She'd cancelled three dates because the cards suggested emotional turbulence.
This is what happens when we outsource our agency to the universe.
We scroll through daily horoscopes not for insight, but for permission.
We want someone — anyone, even a deck of cards — to tell us it's safe to want what we want.

I had a client last month — successful architect, divorced, dating again at forty-five — who spent forty-five minutes of our session discussing what her tarot reader had told her about Mercury being in retrograde. She'd cancelled three dates because the cards suggested emotional turbulence. She'd postponed a job interview. She'd even delayed getting her car serviced.

"But what do you actually want?" I asked her.

She stared at me like I'd spoken in code.

This is what happens when we outsource our agency to the universe. We scroll through daily horoscopes not for insight, but for permission. We want someone — anyone, even a deck of cards — to tell us it's safe to want what we want.

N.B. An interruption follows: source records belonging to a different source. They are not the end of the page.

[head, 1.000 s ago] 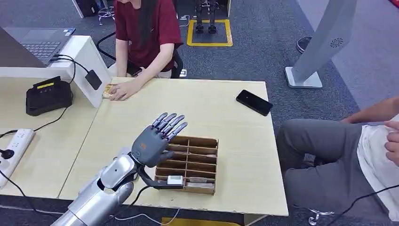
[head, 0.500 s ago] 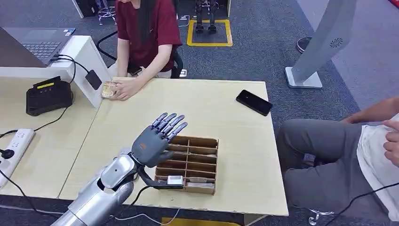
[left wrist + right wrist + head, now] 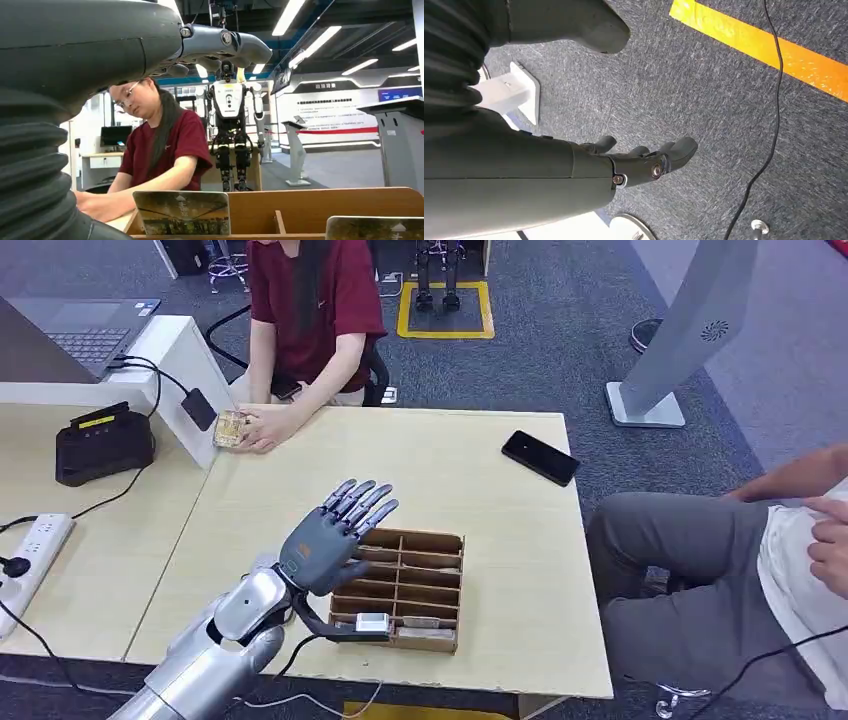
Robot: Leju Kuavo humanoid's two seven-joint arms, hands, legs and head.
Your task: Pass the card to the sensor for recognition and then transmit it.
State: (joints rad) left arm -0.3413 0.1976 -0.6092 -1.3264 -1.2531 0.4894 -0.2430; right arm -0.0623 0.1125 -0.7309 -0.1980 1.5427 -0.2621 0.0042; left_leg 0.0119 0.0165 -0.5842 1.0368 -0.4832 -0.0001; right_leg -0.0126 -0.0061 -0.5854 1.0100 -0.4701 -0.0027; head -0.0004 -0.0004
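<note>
My left hand (image 3: 322, 548) hovers over the near-left corner of the wooden card box (image 3: 400, 589), fingers (image 3: 358, 502) stretched out and spread, holding nothing. What the next move turns on, as I judge it: the cards stand on edge in the box's slots, below and just ahead of my palm, their long edges running across the box, so my fingers would have to come down from above and close across a card's thin top edge rather than along it. From my left wrist, the nearest card (image 3: 182, 212) stands upright against the near wall of the box, with a second card (image 3: 375, 227) further along the same row.

My right hand (image 3: 644, 162) hangs at my side over the carpet, fingers loosely extended and empty, so the left is plainly the nearer one.

The black reader (image 3: 100, 443) I take for the sensor (I can't be sure) sits well away on the far left of the bench (image 3: 470, 470), beyond the person's hand (image 3: 262, 428).
</note>
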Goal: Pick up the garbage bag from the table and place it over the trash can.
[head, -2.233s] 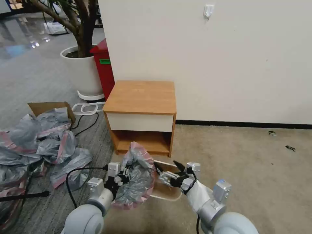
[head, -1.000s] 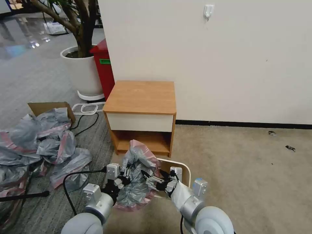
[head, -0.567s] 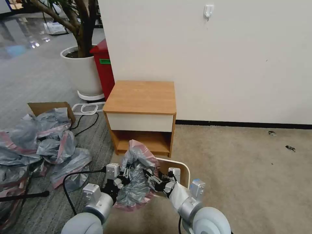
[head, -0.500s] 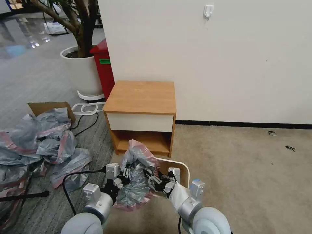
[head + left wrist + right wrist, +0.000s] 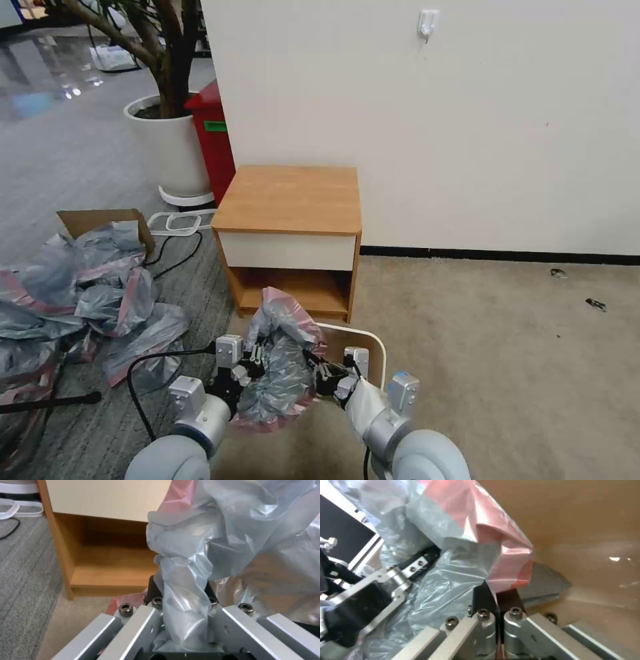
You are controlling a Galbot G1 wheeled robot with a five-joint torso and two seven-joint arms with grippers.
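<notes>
My left gripper (image 5: 181, 597) squeezing a twisted bunch of the garbage bag (image 5: 280, 373), my right gripper (image 5: 498, 596) pinching its pink rim, bag held up between both over the trash can (image 5: 370, 347), just before the table (image 5: 290, 200)

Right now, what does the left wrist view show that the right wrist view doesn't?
Left wrist only: the table's open shelf and white drawer front, and the left end effector shut on a twisted grey rope of the garbage bag. Right wrist only: the right end effector pinching the bag's pink band, with the trash can's inside wall beyond. Both: the crinkled bag.
</notes>
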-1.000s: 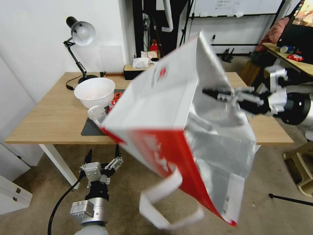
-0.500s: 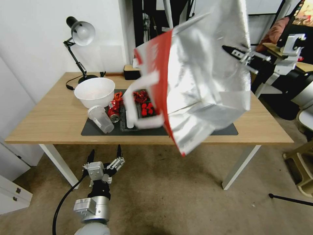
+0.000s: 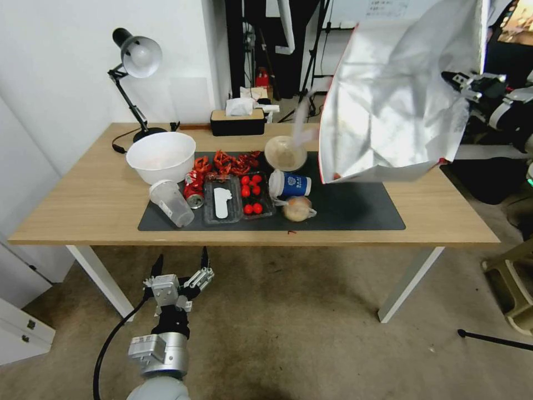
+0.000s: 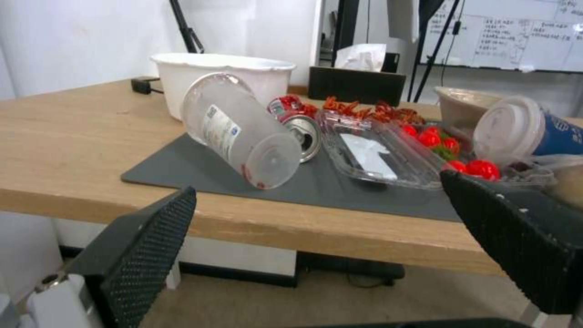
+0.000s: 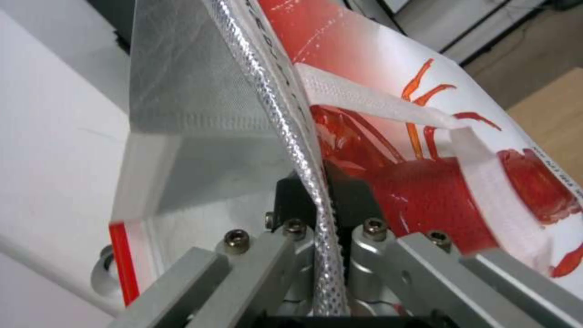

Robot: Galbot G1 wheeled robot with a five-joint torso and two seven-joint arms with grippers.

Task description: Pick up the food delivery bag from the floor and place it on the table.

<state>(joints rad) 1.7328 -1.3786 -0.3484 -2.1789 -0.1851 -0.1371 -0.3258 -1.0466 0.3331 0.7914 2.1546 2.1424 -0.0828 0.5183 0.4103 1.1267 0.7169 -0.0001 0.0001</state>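
The right tool [image 5: 319, 214] pinches the rim of the food delivery bag [image 3: 388, 105], which hangs at upper right of the frame above the worktop [image 3: 83, 205]. It looks light and floppy (foil crumples easily), so the seamed edge suits gripping. The left tool [image 3: 179, 270], spread, idles at lower left.

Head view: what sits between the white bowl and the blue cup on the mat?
In the head view, between the white bowl and blue cup: a tipped clear cup, a can, red wrappers and a clear tray with tomatoes.
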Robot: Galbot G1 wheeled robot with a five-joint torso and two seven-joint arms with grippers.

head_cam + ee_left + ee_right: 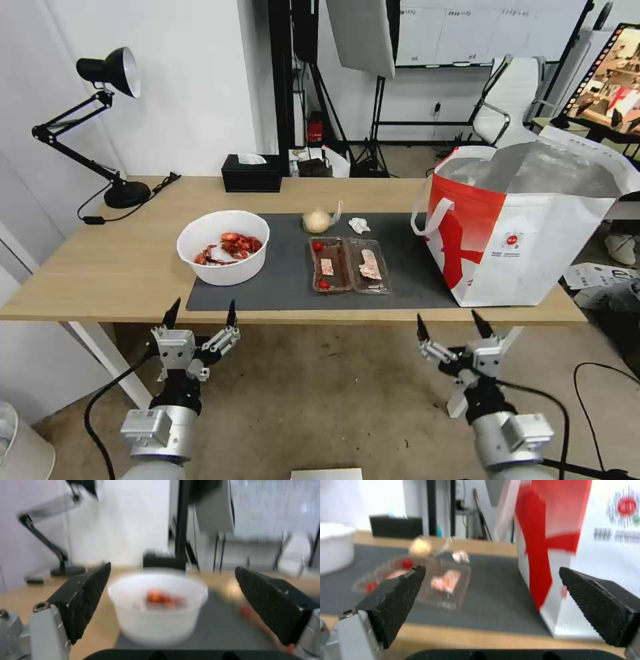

The psychology behind fortune-telling isn't about predicting the future. It's about managing anxiety in the present. When life feels uncertain, we crave certainty so desperately that we'll take it from a stranger who's never met us, reading generic predictions that could apply to anyone.

Consider how these predictions work: "Today brings new opportunities in love, but patience is required." What does that even mean? Everything and nothing. It's designed to feel personal while being completely universal. You could apply that sentence to ordering coffee — new opportunity to flirt with the barista, patience required while they make your flat white.

But here's what's actually happening: you're looking for external validation for internal decisions you're afraid to make. The woman who checks her horoscope before every date isn't seeking cosmic guidance — she's seeking permission to be disappointed if it goes badly, or surprised if it goes well. She's pre-managing her emotional investment.

I see this pattern constantly. People who won't make career moves without consulting astrology charts. Singles who blame Venus retrograde for their dating disasters instead of examining their choice in partners. Couples who schedule important conversations around planetary alignments rather than when they actually need to have them.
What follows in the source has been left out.